The breakthrough, detailed Friday in the journal Communications: Earth and Environment, was made possible by a team of deep-diving seals with instruments strapped on their heads.
Winter in Antarctica is harsh, making research expeditions too difficult, and satellites can only provide so much detail.
Because glaciers are partially submerged, researchers need to gather underwater observations to understand the full scope of glacial melting.
Using temperature and salinity data recorded by the instruments carried by the seal team, scientists were able to map meltwater outflows from Pine Island Glacier, a massive glacier flowing into the Amundsen Sea from Antarctica's west coast.
"The temperature and salinity of water change everywhere glacial meltwater exists," lead author Yixi Zheng, a postgraduate researcher at the University of East Anglia, said in a news release. "Just like looking for a 'fingerprint' of glacial meltwater, we use temperature and salinity data to track the glacial meltwater."

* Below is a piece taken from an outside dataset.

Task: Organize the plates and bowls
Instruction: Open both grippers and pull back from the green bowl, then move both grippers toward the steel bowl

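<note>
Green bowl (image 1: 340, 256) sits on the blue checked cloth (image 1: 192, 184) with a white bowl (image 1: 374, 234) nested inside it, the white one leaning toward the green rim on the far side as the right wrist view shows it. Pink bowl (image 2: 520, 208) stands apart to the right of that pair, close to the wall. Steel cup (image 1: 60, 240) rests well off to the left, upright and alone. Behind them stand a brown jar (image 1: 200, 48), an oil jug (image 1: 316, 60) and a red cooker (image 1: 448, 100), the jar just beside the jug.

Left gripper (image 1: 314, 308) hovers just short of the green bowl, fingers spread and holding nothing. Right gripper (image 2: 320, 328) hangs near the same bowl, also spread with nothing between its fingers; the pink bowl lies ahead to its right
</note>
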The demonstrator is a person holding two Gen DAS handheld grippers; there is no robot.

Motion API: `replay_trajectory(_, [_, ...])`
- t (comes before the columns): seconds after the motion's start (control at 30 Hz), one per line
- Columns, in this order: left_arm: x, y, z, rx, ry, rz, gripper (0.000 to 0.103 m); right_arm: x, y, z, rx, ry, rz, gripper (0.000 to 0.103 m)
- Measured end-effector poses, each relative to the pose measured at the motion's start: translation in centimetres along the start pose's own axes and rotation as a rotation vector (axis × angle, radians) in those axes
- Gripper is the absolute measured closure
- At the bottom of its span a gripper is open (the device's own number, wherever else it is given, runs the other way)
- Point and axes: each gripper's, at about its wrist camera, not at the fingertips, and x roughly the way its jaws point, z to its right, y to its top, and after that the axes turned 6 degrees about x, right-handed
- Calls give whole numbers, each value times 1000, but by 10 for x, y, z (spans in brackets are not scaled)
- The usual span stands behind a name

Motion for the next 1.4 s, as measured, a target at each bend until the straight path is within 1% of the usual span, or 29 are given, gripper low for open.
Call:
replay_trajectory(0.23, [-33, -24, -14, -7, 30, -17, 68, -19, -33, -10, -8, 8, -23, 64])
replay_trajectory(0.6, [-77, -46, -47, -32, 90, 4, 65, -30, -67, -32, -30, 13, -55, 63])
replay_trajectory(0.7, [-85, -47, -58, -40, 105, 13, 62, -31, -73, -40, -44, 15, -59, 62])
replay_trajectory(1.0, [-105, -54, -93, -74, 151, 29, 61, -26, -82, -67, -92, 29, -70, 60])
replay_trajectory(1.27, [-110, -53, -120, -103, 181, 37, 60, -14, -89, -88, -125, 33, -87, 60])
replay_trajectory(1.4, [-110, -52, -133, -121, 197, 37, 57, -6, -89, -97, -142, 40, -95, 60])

The data revealed two distinct meltwater-rich layers in the water column -- one at a depth of approximately 250 meters, or 820 feet, and another at 450 meters, or 1,500 feet.
Scientists determined the two layers are linked by an array of meltwater-rich columns.
Pine Island Glacier is the fastest-melting glacier in the world. As its meltwater flows into the sea, it spreads out and then rises, creating pockets of warm water that keep portions of the Amundsen Sea free from ice.
"As the glacial meltwater is warmer and fresher than the ambient water, it is lighter than the ambient water and more likely to rise up," Zheng said.
"It brings heat and nutrients such as iron to the near surface, which may melt the sea ice near glaciers and increase the nutrient level near the surface. This enhances the air-sea interactions, and the meltwater-related nutrient may boost the growth of marine planktons like algae," Zheng said.
In addition to revealing the scope of glacial melting, the latest findings could help researchers better understand local water circulation patterns that influence nutrient cycling.
Scientists suspect meltwater flows bring nutrients to the surface, fueling springtime phytoplankton blooms.
By keeping coastal waters free of sea ice, rising columns of meltwater may also help warm water currents encroach upon coastal glaciers -- a kind of melting feedback loop -- scientists said.